Below are some examples.

  • Pennsylvania Civil War Muster Rolls from 1861–1865 include acidic and brittle service records for every soldier who served in the 215 regiments and battalions raised by the commonwealth. They were preserved, stored, and archived with the help of a $375,000 Save America’s Treasures grant to the Pennsylvania Heritage Society.
  • With two grants totaling $282,000, the Society for Historians of the Early American Republic arranged two workshops in Philadelphia, the nation’s capital from 1790 to 1800, for 100 community college teachers to study political issues of the late eighteenth century from immigration to economic development and, finally, the meaning of revolution in the American context.
  • One hundred thousand pages of historic newspapers such as the Philadelphia Evening Item and the Scranton Tribune from 1880 to 1922 were digitized by Pennsylvania State University with the support of $1.1 million in grants.

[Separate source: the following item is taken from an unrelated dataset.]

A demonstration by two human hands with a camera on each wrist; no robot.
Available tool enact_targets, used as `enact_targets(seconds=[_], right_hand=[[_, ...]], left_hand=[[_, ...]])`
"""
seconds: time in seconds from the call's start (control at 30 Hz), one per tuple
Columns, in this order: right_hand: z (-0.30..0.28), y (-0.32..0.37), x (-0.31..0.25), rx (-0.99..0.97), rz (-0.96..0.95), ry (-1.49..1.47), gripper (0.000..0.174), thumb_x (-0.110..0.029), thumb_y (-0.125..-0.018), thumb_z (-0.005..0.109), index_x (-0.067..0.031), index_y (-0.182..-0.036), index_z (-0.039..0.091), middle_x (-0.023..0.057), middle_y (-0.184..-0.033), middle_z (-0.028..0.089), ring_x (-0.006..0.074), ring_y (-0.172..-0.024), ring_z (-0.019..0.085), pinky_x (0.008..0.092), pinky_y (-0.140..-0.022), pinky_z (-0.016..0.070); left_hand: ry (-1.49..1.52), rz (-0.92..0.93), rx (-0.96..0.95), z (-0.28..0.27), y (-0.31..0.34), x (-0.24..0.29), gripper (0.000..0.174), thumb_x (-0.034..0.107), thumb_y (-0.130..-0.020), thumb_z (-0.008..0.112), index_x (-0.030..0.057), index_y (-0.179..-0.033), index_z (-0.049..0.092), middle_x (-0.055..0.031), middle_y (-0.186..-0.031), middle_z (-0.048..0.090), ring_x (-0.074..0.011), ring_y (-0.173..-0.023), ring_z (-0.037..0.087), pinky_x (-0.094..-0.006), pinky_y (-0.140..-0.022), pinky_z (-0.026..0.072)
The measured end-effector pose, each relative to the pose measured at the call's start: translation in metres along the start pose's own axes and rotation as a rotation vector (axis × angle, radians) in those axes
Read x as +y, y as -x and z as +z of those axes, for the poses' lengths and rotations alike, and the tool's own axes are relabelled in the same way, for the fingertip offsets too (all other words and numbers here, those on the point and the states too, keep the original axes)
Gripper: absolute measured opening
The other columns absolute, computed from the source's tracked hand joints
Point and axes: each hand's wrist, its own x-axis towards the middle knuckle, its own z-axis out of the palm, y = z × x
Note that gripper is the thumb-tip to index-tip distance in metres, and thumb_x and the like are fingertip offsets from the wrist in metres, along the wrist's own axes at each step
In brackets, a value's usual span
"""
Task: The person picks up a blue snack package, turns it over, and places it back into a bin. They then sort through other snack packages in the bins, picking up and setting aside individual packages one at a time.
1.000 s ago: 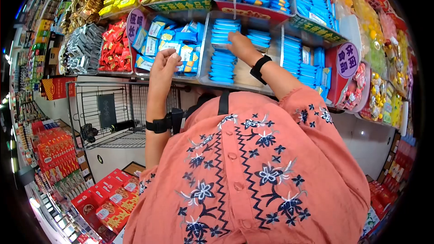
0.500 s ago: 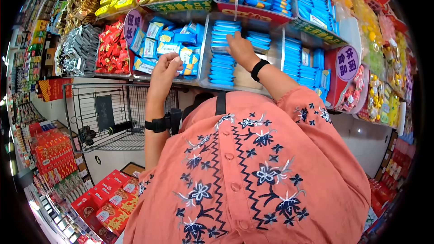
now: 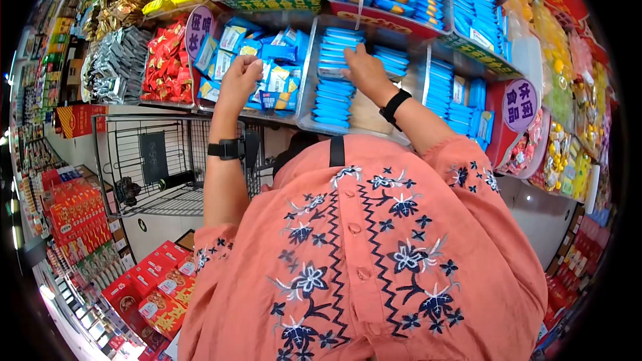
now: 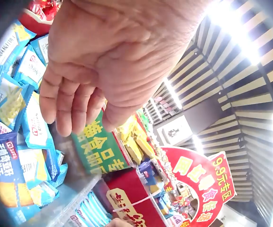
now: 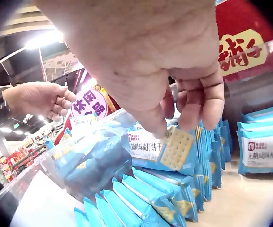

This work is part of the Chronicling America, which NEH is conducting in partnership with the Library of Congress.
  • Anthony Edward Kaye at Pennsylvania State University received a $50,400 research fellowship to support work on his book about Nat Turner, reconsidering the well-known slave rebellion leader in relationship to his neighborhood and his slave neighbors.
  • Haverford College was awarded a $31,000 Save America’s Treasures grant for preserving and digitizing the Friendly Association Papers. This Quaker group sought peaceful relations between Pennsylvania and the Delaware Indians and helped bring about several treaties in the 1760s.
  • The David Library of the American Revolution in Washington Crossing received a $60,000 preservation grant to house some 2,500 letters, journals, and manuscripts that once belonged to George Washington, Thomas Jefferson, and other Founding Fathers.
  • Work on the first four volumes of the Letters of Ernest Hemingway was supported by $425,000 in grants to Pennsylvania State University. The years covered are 1908 to 1939, from his youth to his debut novel, In Our Time, and up to the writing of For Whom the Bell Tolls.
  • The Ida M. Tarbell Papers at Allegheny College in Meadville, including research the famous muckraking journalist did for her pioneering life of Abraham Lincoln, are being digitized and made publicly available with the support of a $30,000 grant.
  • Pennsylvania Humanities Council, working with the Pennsylvania Cable Network, is broadcasting Humanities on the Road, a live-audience cable show, to 132,000 individuals per airing. Topics include Pennsylvania German Culture and native novelist John Updike.
  • For the Civil War Sesquicentennial, the Pennsylvania Humanities Council supported programming in every corner of the state, with reading and discussion weekends in five cities, a Civil War road show in six counties, three original lectures, and grants to numerous local historical societies.